Des enjeux environnementaux, alimentaires et économiques

«Nous y avons identifié 270 variétés locales de fruits et légumes disparus», souligne Stéphane Crozat. Parmi ces plantes, se trouve le haricot beurre nain des Monts d'or, le chou quintal d'Auvergne ou l'orge gloire du Velay. L'ingénieur agronome qui a travaillé 5 ans pour le CNRS souhaite «que ces variétés locales soient réappropriées par la population, par les particuliers et les jardiniers mais également les agriculteurs. L'enjeu est évidemment environnemental, avec la culture de plantes anciennes, plus résistantes en cas de choc climatique et préexistantes à l'ère des pesticides. Nous souhaitons également préserver la richesse de notre biodiversité et de notre alimentation: il est prouvé que les variétés anciennes sont meilleures pour notre santé. Nous voulons aussi trouver un nouveau modèle économique dans l'agriculture», souligne Stéphane Crozat.

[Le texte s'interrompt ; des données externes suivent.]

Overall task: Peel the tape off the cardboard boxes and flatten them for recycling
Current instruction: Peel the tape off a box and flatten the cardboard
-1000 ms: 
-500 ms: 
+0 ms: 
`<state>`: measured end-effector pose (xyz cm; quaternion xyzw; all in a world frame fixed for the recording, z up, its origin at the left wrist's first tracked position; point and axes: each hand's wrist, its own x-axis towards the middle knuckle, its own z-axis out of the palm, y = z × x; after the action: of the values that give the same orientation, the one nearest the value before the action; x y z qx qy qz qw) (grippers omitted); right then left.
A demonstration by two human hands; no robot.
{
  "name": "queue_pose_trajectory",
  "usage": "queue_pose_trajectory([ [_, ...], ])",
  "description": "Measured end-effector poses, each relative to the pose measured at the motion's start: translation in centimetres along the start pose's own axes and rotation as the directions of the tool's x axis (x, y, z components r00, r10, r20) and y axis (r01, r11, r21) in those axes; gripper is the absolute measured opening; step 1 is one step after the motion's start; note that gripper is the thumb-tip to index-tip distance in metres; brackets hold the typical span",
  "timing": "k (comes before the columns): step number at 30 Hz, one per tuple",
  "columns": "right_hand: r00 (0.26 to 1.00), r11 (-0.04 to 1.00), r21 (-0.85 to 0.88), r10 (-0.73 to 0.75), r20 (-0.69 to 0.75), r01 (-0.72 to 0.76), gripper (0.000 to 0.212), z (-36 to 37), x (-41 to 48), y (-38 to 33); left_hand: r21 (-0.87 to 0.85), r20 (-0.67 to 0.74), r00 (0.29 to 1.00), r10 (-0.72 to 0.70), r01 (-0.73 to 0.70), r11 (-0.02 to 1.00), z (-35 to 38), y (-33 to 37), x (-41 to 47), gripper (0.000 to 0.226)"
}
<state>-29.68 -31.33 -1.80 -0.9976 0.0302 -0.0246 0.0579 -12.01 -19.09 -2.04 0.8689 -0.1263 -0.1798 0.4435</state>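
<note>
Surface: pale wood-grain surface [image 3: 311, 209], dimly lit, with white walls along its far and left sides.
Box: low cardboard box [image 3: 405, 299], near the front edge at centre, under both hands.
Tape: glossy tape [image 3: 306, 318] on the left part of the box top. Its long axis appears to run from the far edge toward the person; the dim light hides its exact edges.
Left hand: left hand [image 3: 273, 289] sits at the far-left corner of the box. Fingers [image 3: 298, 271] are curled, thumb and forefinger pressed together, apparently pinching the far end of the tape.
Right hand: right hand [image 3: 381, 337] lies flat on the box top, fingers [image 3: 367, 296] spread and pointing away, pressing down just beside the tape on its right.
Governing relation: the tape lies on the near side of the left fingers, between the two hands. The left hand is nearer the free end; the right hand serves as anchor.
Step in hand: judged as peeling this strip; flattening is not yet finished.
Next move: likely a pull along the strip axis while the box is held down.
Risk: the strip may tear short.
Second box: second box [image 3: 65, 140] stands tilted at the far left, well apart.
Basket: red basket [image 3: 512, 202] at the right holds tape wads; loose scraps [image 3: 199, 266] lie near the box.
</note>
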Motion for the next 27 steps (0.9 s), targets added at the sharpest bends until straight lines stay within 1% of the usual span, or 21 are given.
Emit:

Pour permettre la culture et la réutilisation de ces légumes disparus, le CRBA propose aux volontaires de leurs donner les graines accompagnées d'une formation. En retour, les jardiniers ou agriculteurs s'engagent à redonner la moitié de leurs récoltes une fois les plantes poussées. Une partie de ces végétaux sera congelée pour être préservée en cas de choc climatique, l'autre partie servira à former d'autres agriculteurs à l'utilisation de ces végétaux. Un moyen de permettre aux gens de se réapproprier ces variétés anciennes et d'assurer une diversification du patrimoine botanique. «Nous avons un accord, le matériel ne peut vendu», tient à souligner Stéphane Crozat.

Ainsi, l'ingénieur vise la création de 15 autres potagers de ce type dans d'autres régions de France pour cultiver d'autres variétés locales. A plus long terme, l'objectif serait de protéger l'intégrité des gènes de ces plantes en les inscrivant au patrimoine naturel, au même titre qu'un bien commun, souligne le directeur du centre de ressources de botanique. L'idée est que les pays et les agriculteurs puissent moins dépendre des grands semenciers et assurer leur propre sécurité et autonomie alimentaire.